Red balls, Green Balls

Statistics

Published

August 29, 2024

Abstract

This work delves into a probability puzzle involving an urn with an unknown number of red and green balls. Initially, the number of red balls is randomly selected. After observing a red ball on the first draw, the likelihood of drawing another red ball is calculated using Bayesian probability, which adjusts the probability distribution over possible urn configurations. The puzzle is further explored by modifying the setup, introducing a scenario where the number of red balls is determined by repeated coin flips, resulting in a binomial distribution. Theoretical results suggest a 2/3 probability of drawing a red ball again in the original setup, and a 1/2 probability when using the binomial model. These outcomes are validated through simulations, highlighting the nuanced effects of initial conditions on probability outcomes and underscoring the importance of rigorous reasoning in probabilistic analysis.

Keywords

probability, simulation, binomial, uniform

\(\require{cancel}\)

Introduction

Probability is a fascinating yet often perplexing field because it deals with uncertainty and randomness, concepts that can be challenging to intuitively grasp. Many probability problems appear simple on the surface but reveal surprising and counterintuitive results upon closer inspection. For example, the Monty Hall problem, where switching doors in a game show leads to better odds of winning, defies most people’s gut instincts. This highlights the importance of rigorous mathematical analysis in probability.

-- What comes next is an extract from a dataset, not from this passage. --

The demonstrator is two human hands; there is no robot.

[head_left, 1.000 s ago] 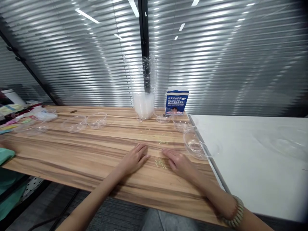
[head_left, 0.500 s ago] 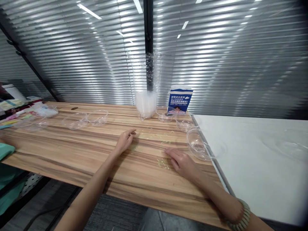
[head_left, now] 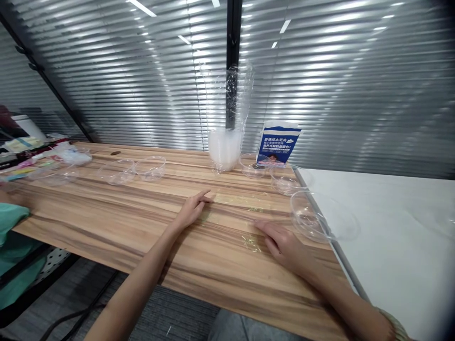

Without careful calculation and logical reasoning, our intuitive judgments can lead us astray, underscoring the need for a systematic approach to understanding and applying probability in real-world situations. Today, we will tackle such a problem.

Problem Statement

Quoting from Quanta magazine, [1]

” Imagine, that you have an urn filled with 100 balls, some red and some green. You can’t see inside; all you know is that someone determined the number of red balls by picking a number between zero and 100 from a hat. You reach into the urn and pull out a ball. It’s red. If you now pull out a second ball, is it more likely to be red or green (or are the two colors equally likely)? “

— Daniel Litt

Let us define the number of balls in the urn as \(N\). Originally, there are \(N+1\) different possible configurations for the urns with the number of red balls from \(0\) to \(N\). Let is label the urns as \(u_i\), with \(i\in \{0,1,2,\cdots,N\}\). Since the number of red balls is pulled from a uniform distribution, the probability of getting any \(u_i\) is simply \(\frac{1}{N+1}\).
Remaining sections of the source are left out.